At their core, food delivery companies are technology businesses, providing restaurants and consumers a platform to transact. The fee to consumers varies by market, and the fee to restaurants ranges from 10% to 30% of the order value – depending on whether the restaurant or platform provides the delivery service. Just Eat charges an average 12% commission to its 360,000 restaurants. 

The offering in any platform business typically improves as scale is achieved. More consumers generate higher orders per restaurant. More restaurants create greater choice and convenience for consumers. The typical restaurant on Just Eat’s platform received just under 1,800 orders in 2016. Last year it was 3,000. 
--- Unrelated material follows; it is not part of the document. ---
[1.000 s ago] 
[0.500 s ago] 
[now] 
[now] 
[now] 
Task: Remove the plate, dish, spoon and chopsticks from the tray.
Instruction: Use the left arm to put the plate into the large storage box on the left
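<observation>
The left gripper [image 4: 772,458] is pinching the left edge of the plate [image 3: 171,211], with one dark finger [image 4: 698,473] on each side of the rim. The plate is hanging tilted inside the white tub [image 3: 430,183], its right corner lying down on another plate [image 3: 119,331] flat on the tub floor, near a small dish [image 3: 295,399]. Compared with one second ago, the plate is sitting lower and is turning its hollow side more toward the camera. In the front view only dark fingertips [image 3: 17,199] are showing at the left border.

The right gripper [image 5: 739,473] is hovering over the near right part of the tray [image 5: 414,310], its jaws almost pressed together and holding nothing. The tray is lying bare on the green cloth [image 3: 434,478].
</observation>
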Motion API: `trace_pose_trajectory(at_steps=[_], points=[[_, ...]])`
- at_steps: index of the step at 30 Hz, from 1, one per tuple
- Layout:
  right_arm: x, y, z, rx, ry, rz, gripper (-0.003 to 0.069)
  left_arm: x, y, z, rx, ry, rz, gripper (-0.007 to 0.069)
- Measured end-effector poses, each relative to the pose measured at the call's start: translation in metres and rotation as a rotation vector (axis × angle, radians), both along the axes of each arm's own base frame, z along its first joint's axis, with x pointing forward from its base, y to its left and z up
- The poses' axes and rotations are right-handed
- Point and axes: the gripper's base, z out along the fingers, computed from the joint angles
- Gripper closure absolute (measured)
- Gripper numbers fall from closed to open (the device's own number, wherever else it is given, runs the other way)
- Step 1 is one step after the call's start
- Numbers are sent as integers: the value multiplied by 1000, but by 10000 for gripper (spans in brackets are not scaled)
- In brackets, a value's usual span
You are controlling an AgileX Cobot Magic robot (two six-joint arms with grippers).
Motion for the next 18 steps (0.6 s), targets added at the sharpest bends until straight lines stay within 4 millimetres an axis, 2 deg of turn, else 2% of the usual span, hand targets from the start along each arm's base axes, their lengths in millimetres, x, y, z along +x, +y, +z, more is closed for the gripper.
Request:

Building scale comes at a cost initially. To become a household name, Just Eat has sponsored ITV’s Love Island and The X-Factor. Deliveroo sponsors the England football team and the FA Cup. But there is only so much recurring spend that is required to build a brand. In established markets such as Holland, food delivery platforms now make profit margins of over 40%.

A coronavirus beneficiary 

Just Eat’s UK business saw 33% year-on-year growth in April and May – generating 29m orders. Average order values have risen as whole families have had to stay at home. This growth will have come with limited incremental costs. Tesco, by comparison, has grown revenues by 10% through the crisis but has incurred about an extra £840m as it had to hire an additional 48,000 employees.

High-end restaurants that would never consider takeaways were forced to innovate during lockdown. Londoners can now find Nobu delivering sushi on Deliveroo. Many of these restaurants have experimented with platforms and will be permanent converts. With profit margins on delivered food over 40%, this is a way to increase your ‘covers’ without hiring more waiters and renting more space.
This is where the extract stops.